He said intelligence services had evidence that "the project was to be implemented shortly," without elaborating. 

Soro had been scheduled to return to his homeland from Paris for the first time since May, but aborted that plan and headed for nearby Ghana "for security reasons," according to Alain Lobognon, a spokesman and senior adviser for Soro's Generations and People in Solidarity (GPS) party.

Lobognon was later arrested along with 15 other Soro supporters. 

In the West African country's economic capital, Abidjan, armed men raided Soro's party headquarters following news of the arrest warrant as civil unrest broke out on the streets. 

My City Abidjan

Politcal power struggles 

Soro used to be an ally of President Alassane Ouattara, but relations have recently soured between the two, reportedly because of Soro's own presidential ambitions.
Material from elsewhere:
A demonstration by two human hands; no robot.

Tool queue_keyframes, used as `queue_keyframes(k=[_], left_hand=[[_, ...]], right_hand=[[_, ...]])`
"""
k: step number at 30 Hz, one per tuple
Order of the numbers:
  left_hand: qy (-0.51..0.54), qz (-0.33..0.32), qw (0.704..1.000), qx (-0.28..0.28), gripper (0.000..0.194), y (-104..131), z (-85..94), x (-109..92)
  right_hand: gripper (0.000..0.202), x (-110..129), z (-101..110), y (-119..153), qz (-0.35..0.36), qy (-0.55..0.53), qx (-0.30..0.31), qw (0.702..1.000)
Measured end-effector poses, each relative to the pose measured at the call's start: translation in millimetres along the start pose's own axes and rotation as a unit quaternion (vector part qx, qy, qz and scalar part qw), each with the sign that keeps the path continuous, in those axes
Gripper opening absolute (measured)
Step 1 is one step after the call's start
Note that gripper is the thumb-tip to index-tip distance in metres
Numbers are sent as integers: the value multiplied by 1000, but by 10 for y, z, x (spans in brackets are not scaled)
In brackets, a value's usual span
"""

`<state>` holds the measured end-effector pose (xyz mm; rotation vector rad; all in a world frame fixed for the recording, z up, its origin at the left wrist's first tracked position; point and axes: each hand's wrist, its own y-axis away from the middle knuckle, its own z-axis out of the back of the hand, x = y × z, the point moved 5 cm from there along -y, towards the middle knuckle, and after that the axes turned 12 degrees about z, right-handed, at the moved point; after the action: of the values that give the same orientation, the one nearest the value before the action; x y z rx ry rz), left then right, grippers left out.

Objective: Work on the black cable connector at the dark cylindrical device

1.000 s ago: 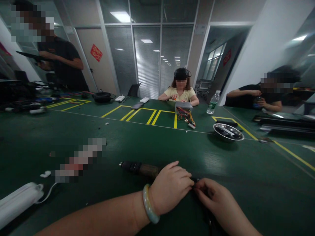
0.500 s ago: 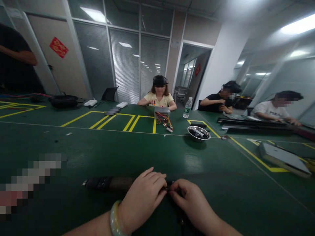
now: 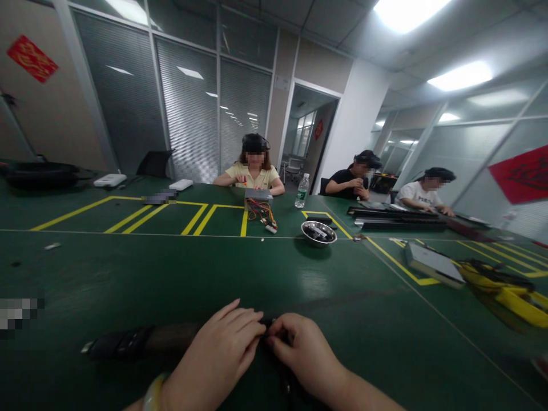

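A long dark rod-like thing [image 3: 166,339], with black bands and a shiny metal tip at its left end, lies across the near table. My left hand [image 3: 220,345] covers its right part, fingers curved over it and fingertips near the thumb. Beside those fingertips, my right hand [image 3: 306,345] is closed in a pinch. What it pinches is small and hidden by the fingers. Below the hands a dark part [image 3: 286,382] of something hangs toward the near side, too dim to name. A pale bangle [image 3: 153,394] circles my left wrist.
Past my hands stand a metal bowl [image 3: 319,242] with dark pieces in it, a water bottle [image 3: 302,191] and a grey box with coloured cables [image 3: 263,212]. A flat silver device [image 3: 432,264] and yellow items [image 3: 520,302] lie right. Several people sit across the table.
The camera has turned right, so the scene has slid left in view. Both hands stay together at the same part of the dark rod-like thing, the right still pinching.
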<state>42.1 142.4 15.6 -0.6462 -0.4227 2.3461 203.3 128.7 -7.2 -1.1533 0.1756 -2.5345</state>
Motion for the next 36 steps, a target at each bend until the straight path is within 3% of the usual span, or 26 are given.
queue_keyframes(k=[36], left_hand=[[-31,3,998,55,33,-1,-10,11]], right_hand=[[5,-60,-18,22,6,-1,-8,1000]])
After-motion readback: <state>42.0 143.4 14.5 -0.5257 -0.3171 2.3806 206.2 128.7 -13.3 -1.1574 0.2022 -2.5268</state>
Political analysts say the 47-year-old political figure is held in high esteem among young Ivorians, but his nationwide popularity is less well documented.

A Christian from the north of the country, Soro led rebels who failed to topple former President Laurent Gbagbo in the country's 2002 civil war. Gbagbo was ousted following a second civil war in 2010-11 triggered by the president's refusal to concede to Ouattara following elections. Nearly 3,000 people were killed in the conflict. 

Soro, who backed Ouattara, then served as prime minister and later speaker of the National Assembly until he stepped down in February this year.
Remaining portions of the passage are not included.